Tags: bailout | total | trillions

Bailout Cost Now Exceeds $7.7 Trillion

By    |   Monday, 24 Nov 2008 01:59 PM

Critics are raising concerns about the "transparency" of the federal bailout now that the Federal Reserve has promised to lend banks a total of more than $7.7 trillion, an unprecedented intervention in the financial system not seen since the 1930s.

The rising total increases the systemic risk faced by the U.S. taxpayer, experts say.

The biggest risk comes from rescuing firms that are seen as "too big to fail," William Poole, former president of the Federal Reserve Bank of Saint Louis, told Bloomberg News. "No question there is some credit risk there," Poole said.

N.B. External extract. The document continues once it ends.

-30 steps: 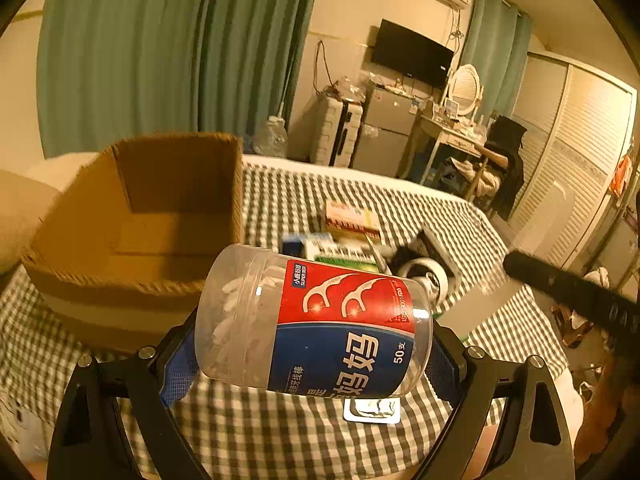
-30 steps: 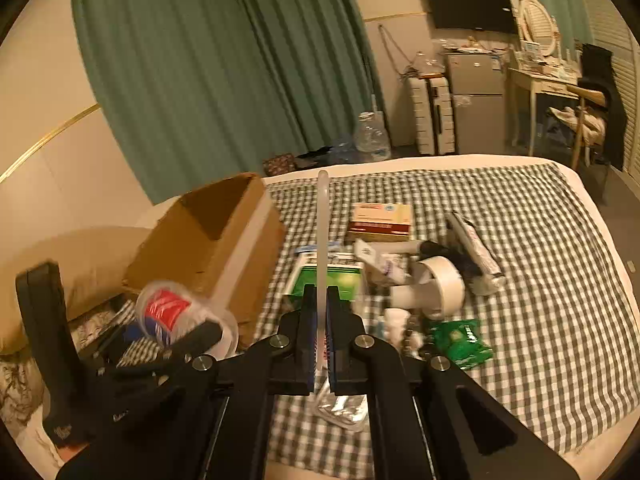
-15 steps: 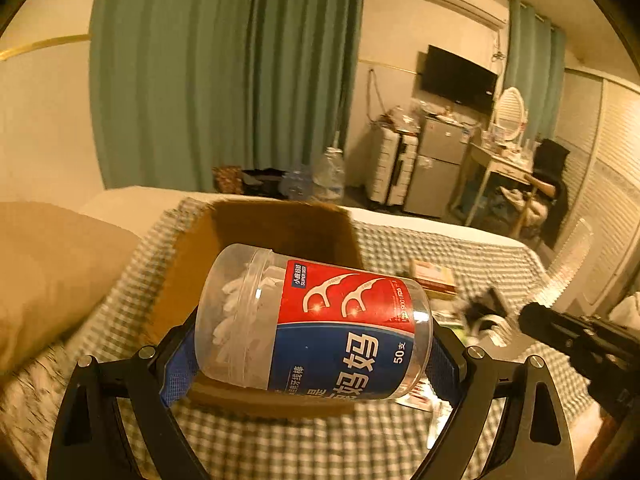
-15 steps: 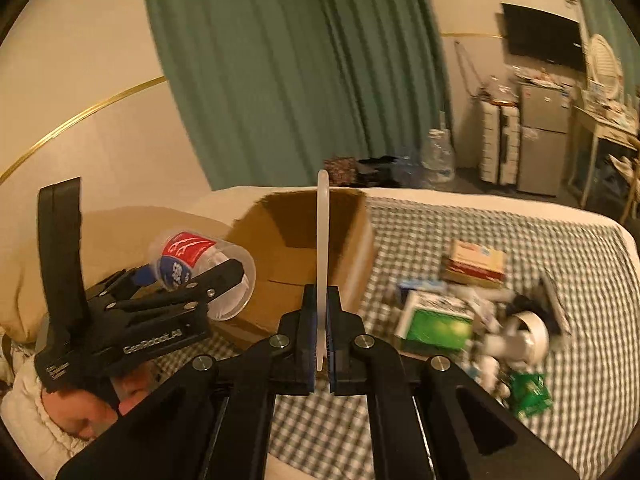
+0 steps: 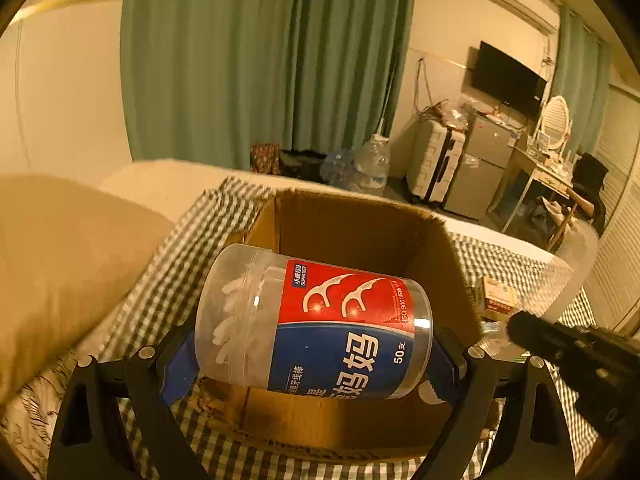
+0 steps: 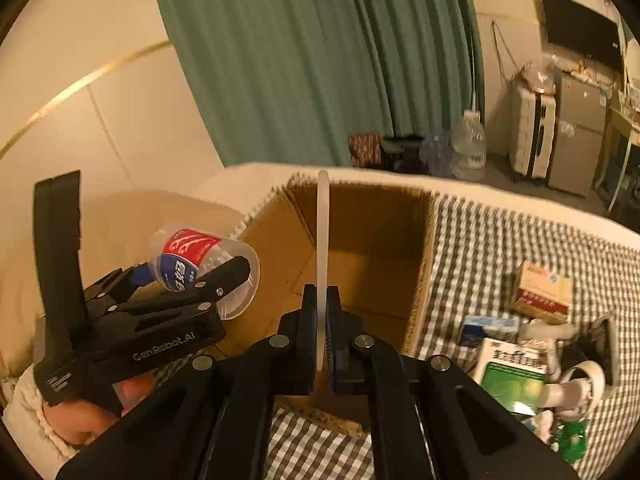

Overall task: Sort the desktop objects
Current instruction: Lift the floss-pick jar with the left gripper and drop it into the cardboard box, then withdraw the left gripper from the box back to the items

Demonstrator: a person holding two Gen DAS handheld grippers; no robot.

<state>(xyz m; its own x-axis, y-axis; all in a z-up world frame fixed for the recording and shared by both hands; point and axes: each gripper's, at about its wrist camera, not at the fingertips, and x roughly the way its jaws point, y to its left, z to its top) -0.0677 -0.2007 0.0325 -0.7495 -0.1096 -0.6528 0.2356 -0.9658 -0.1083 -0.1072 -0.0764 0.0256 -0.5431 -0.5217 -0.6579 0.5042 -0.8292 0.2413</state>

The government has publicly promised $2.8 trillion, including the Troubled Assets Relief Program (TARP), which was approved by the Congress on Oct. 3.

But the Federal Reserve began to purchase $2.4 billion in commercial paper, or short-term notes, which companies rely on to pay bills, on Oct. 27. The Federal Deposit Insurance Corp. (FDIC) then promised $1.4 trillion to guarantee interbank loans on Oct. 14.

Earlier this year, the government promised $29 billion for the takeover of Bear Stearns by JPMorgan Chase & Co. and $122.8 billion for insurance giant, American International Group (AIG).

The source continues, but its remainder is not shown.